Appendix C: Standard Incident Metrics & KPIs

  1. First Contact Resolution Rate (FCR): This is the percentage of incidents resolved by the Service Desk on the first interaction with the user. It's calculated as (Number of incidents resolved on first contact / Total number of incidents) * 100.
  2. Mean Time to Resolution (MTTR): This is the average time taken to resolve an incident from the time it was reported. It's calculated as the total time spent resolving incidents / Total number of resolved incidents.
  3. Incident Volume: This is the total number of incidents reported in a given period. It's a simple count of incidents.
  4. Incident Backlog: This is the number of incidents that are open and yet to be resolved. It's a simple count of open incidents.
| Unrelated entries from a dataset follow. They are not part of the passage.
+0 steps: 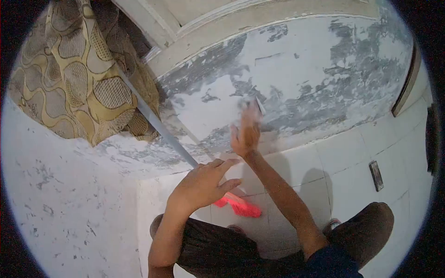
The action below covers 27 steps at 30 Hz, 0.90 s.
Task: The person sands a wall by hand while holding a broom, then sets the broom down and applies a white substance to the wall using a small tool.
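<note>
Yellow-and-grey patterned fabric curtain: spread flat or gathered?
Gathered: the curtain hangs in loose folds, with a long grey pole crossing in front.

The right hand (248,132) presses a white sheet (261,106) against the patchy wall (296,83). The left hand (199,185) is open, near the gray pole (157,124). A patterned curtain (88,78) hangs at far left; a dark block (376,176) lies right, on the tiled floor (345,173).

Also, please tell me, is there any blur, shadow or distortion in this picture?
Head view: the right hand is smeared, probably by motion, while the left hand looks sharper; head view: soft shadows fall on the tiled floor; head view: wide-lens distortion bends edges, and the corners are black with faint grain.
</note>
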Each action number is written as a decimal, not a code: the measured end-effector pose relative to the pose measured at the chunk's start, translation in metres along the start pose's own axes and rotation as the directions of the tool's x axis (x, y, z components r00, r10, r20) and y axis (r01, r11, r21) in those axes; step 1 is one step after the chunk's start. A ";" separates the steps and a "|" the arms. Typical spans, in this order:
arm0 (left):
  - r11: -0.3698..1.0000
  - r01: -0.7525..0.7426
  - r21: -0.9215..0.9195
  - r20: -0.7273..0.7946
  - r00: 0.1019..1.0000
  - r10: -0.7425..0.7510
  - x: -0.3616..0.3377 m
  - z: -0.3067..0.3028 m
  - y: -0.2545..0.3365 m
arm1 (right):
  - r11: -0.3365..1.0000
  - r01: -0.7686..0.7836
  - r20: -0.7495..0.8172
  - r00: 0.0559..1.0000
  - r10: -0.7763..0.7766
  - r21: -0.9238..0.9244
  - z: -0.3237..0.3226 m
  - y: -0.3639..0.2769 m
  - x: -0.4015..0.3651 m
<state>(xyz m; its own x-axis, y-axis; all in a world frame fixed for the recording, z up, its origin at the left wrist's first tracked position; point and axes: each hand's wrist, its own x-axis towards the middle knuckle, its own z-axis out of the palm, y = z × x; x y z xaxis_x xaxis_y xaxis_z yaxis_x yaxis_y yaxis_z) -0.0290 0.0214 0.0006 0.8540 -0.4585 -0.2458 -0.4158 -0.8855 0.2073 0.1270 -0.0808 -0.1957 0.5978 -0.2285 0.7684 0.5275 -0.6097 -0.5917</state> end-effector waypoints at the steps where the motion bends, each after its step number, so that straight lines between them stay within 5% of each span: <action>1: 1.000 0.005 -0.013 0.001 1.000 -0.005 0.000 0.000 0.002 | 0.999 -0.013 -0.014 1.000 0.014 0.045 0.002 -0.012 0.017; 5: 0.996 -0.013 -0.088 0.031 0.999 0.016 0.003 0.003 0.003 | 0.990 0.139 0.101 0.985 -0.137 -0.017 0.018 -0.042 0.019; 7: 0.995 -0.029 -0.100 0.020 0.999 0.031 0.007 0.004 -0.003 | 0.985 0.153 0.483 0.858 -0.174 0.084 0.036 -0.018 -0.021; 11: 0.999 0.046 0.020 -0.001 0.999 -0.046 0.007 0.005 -0.012 | 0.996 0.020 0.398 0.916 -0.052 0.083 0.026 0.011 -0.065; 13: 0.999 0.047 -0.001 -0.003 0.999 -0.047 0.006 0.001 -0.007 | 0.999 0.050 0.044 0.998 -0.051 0.020 0.023 0.003 -0.036; 16: 0.993 0.067 -0.097 0.055 0.997 -0.062 0.006 -0.005 0.001 | 1.000 0.016 0.080 0.997 -0.017 0.018 0.006 -0.035 0.033; 18: 0.998 0.013 -0.064 0.034 0.999 -0.011 0.006 -0.002 0.003 | 0.988 0.137 -0.015 0.991 -0.136 0.075 0.013 -0.048 0.043; 20: 0.997 -0.023 -0.072 -0.002 1.000 0.023 0.012 0.010 -0.007 | 0.976 0.208 0.062 0.975 -0.212 0.064 0.024 -0.032 0.015; 22: 0.996 -0.059 -0.068 -0.033 0.998 0.057 0.015 0.012 -0.010 | 0.986 0.147 0.455 0.875 -0.166 0.078 0.020 -0.019 -0.018; 26: 0.999 0.017 -0.027 -0.009 1.000 -0.017 0.013 0.008 -0.011 | 0.976 0.212 0.309 0.932 -0.188 -0.046 0.028 0.013 -0.046; 27: 0.999 0.016 -0.043 -0.010 1.000 -0.017 0.011 0.006 -0.011 | 0.984 0.175 0.131 0.977 -0.170 -0.029 0.025 0.008 -0.027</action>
<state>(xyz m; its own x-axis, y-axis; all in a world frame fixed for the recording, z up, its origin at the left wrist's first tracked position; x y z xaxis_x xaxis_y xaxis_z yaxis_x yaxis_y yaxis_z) -0.0168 0.0255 -0.0106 0.8641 -0.4427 -0.2397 -0.3877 -0.8889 0.2439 0.1298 -0.0603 -0.2275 0.5732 -0.0204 0.8192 0.6063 -0.6619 -0.4407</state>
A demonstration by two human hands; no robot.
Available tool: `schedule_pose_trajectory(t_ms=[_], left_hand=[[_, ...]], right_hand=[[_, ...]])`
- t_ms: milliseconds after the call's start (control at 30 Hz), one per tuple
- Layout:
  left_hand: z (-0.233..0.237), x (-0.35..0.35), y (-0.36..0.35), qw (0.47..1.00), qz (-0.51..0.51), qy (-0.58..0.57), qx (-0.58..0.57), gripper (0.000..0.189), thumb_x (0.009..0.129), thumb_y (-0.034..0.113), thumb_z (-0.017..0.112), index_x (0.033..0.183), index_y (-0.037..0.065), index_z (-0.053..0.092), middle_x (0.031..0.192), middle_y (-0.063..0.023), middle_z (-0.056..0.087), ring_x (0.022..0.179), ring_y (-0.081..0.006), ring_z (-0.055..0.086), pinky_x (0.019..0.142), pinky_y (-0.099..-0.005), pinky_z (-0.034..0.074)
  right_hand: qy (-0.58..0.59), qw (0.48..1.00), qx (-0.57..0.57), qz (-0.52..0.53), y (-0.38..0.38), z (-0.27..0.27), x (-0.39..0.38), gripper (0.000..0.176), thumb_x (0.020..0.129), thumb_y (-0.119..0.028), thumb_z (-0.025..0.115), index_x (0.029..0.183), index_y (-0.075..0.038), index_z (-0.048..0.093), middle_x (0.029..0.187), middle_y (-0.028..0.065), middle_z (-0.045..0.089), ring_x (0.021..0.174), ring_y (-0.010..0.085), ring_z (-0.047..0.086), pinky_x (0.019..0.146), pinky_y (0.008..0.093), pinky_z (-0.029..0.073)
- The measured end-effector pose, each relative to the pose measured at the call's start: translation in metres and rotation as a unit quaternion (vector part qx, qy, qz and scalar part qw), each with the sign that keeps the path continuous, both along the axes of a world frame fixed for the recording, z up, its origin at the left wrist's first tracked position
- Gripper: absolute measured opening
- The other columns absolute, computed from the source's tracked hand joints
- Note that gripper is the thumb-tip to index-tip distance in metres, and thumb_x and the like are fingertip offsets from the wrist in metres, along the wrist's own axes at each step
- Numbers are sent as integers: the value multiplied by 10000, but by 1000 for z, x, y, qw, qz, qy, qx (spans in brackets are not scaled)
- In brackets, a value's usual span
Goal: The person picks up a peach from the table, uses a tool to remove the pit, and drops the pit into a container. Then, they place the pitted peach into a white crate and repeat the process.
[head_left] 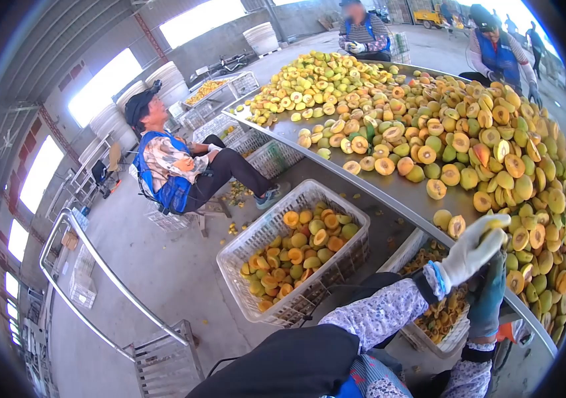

  5. Incident Response Time: This is the average time taken to respond to an incident after it has been reported. It's calculated as the total time taken to respond to incidents / Total number of incidents.
  6. Percentage of Incidents Escalated: This is the percentage of incidents that had to be escalated to a higher level of support. It's calculated as (Number of incidents escalated / Total number of incidents) * 100.
  7. Customer Satisfaction (CSAT) Score: This is a measure of how satisfied users are with the resolution of their incidents. It's typically calculated through user surveys.
  8. Service Level Agreement (SLA) Compliance Rate: This is the percentage of incidents resolved within the agreed SLA. It's calculated as (Number of incidents resolved within SLA / Total number of incidents) * 100.
  9. Cost per Incident: This is the average cost of handling an incident. It's calculated as Total cost of Service Desk operations / Total number of incidents.
  10. Incident Reopen Rate: This is the percentage of incidents that had to be reopened after they were initially resolved. It's calculated as (Number of incidents reopened / Total number of incidents) * 100.